* [PROMPT]: Each line below with the word "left" needs to be copied.

* [COLLECTED DATA]:

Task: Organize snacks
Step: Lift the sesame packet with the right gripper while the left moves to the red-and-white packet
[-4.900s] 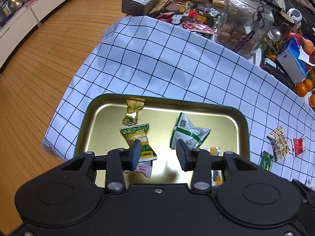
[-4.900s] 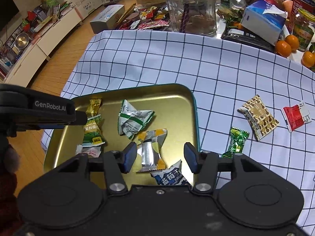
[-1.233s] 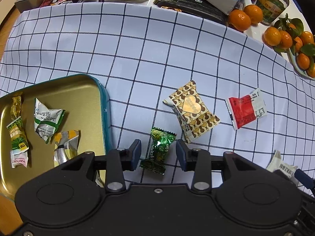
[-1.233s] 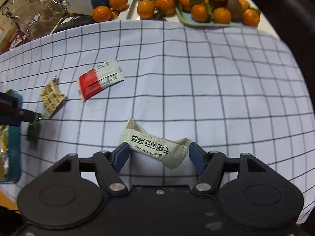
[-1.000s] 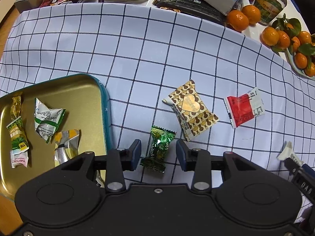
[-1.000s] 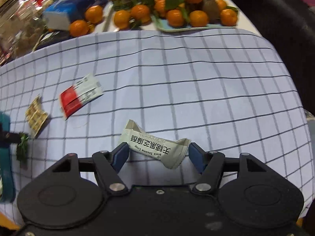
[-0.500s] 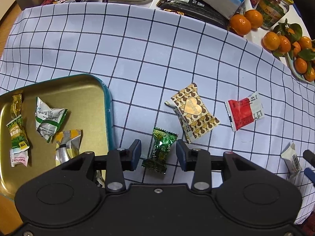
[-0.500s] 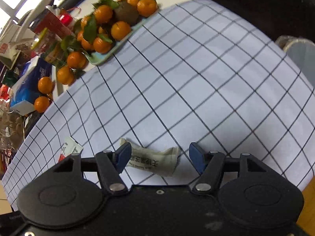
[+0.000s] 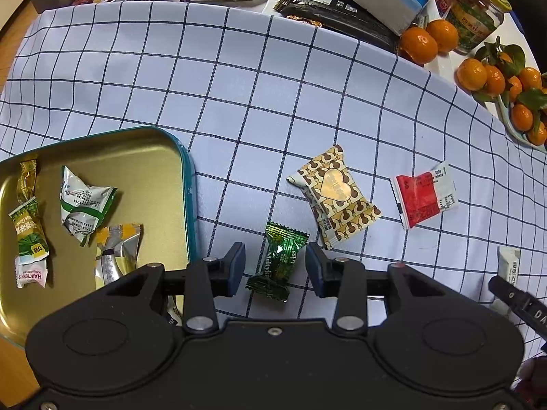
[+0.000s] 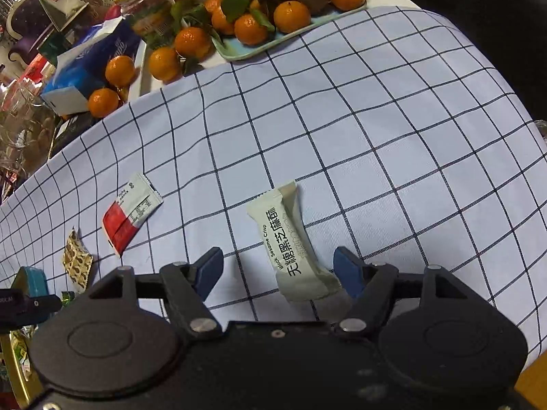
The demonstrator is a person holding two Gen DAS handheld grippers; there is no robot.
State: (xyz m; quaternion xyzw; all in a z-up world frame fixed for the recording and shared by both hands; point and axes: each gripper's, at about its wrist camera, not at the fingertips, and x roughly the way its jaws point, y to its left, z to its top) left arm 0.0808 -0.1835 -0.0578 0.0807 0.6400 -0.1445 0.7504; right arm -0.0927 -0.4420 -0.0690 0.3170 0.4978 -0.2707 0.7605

* [TASK RESULT]:
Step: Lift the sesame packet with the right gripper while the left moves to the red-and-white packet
State: (xyz m; quaternion xyzw; all in a z-up world frame fixed for the recording and shared by both hands; point and axes: each gripper's, at about its wrist camera, not at the fingertips, and x roughly the way its jaws point, y to its left, z to its top) left arm 0.0808 -0.1835 -0.0578 0.0807 0.6400 -0.1445 0.7504; right arm -0.0927 -0.4420 -0.0690 0.3170 0.4978 -0.2707 0.7605

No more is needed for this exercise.